Programs described in the literature typically involve a multidisciplinary team often associated with outpatient clinics, educational programs, and other services designed for elderly people (DeRenzo et al. 1991
; Stolee et al. 1996
). In Great Britain, where there is a long tradition of home visits by medical specialists or consultants, home services involving multidisciplinary teams have been compared with visits by individual physicians, and both have been shown to be effective (Collighan, Macdonald, Herzberg, Philpot, and Lindesay 1993
; Orrell and Katona 1998
).
The home would appear to be an excellent locus for geropsychiatric education. Home visits allow trainees to see elderly patients, many of whom would not attend ambulatory facilities, in their living environment. The available literature regarding the training opportunities afforded by psychiatric house calls is limited to program descriptions emphasizing the value of acquainting students with the challenges confronting the mentally ill in the community (Kadner and Brandt 1991
; Reifler 1986
).

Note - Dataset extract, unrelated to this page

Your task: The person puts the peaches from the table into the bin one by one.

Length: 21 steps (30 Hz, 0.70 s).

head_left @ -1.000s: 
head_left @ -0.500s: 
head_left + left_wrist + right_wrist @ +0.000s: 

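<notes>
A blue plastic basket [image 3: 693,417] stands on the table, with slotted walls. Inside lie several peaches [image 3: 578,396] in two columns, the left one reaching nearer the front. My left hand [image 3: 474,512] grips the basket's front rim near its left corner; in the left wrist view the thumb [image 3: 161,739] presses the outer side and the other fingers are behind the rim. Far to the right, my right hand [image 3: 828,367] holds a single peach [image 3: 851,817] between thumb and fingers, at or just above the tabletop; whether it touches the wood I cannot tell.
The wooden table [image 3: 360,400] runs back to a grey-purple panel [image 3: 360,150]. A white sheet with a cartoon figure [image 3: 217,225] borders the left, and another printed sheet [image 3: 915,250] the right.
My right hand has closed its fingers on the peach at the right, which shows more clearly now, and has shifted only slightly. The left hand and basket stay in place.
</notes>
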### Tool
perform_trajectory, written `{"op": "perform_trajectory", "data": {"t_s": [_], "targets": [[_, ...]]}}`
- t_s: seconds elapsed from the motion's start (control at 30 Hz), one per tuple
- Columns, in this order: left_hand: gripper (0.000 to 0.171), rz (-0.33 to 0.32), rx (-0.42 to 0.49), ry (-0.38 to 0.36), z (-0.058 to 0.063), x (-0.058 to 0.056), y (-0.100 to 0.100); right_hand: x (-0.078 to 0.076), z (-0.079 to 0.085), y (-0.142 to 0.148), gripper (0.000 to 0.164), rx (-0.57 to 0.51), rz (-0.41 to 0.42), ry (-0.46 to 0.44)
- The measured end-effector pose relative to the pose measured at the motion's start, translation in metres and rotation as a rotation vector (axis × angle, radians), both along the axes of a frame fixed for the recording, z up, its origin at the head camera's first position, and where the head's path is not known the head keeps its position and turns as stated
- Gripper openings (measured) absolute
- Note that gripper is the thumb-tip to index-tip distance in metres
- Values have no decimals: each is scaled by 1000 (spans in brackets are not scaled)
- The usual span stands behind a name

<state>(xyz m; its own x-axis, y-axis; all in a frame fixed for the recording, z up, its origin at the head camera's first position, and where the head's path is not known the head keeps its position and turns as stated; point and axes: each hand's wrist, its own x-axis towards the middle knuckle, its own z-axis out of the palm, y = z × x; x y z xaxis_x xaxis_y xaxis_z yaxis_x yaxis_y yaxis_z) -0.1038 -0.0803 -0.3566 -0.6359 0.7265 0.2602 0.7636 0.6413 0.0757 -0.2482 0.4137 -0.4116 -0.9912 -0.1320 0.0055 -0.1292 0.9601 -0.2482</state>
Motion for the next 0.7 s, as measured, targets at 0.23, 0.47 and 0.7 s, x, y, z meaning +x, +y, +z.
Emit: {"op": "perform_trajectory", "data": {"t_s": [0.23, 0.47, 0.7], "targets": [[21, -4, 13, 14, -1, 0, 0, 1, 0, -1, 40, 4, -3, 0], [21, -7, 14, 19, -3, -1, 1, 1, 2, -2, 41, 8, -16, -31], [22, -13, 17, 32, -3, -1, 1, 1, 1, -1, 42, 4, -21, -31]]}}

Nonetheless, trainee participation in senior outreach services is a program requirement for geropsychiatry fellowships, according to the American College of Graduate Medical Education 1994
, and has been recommended for general psychiatry residents (Kennedy et al. 1999
; Marin et al. 1988
).
This article describes the results of a survey we conducted looking at the use of home visits for training in geropsychiatry fellowships. We also provide a program description that includes the perspective of the social service agency that refers homebound patients as well as the psychiatric team that performs the home visits.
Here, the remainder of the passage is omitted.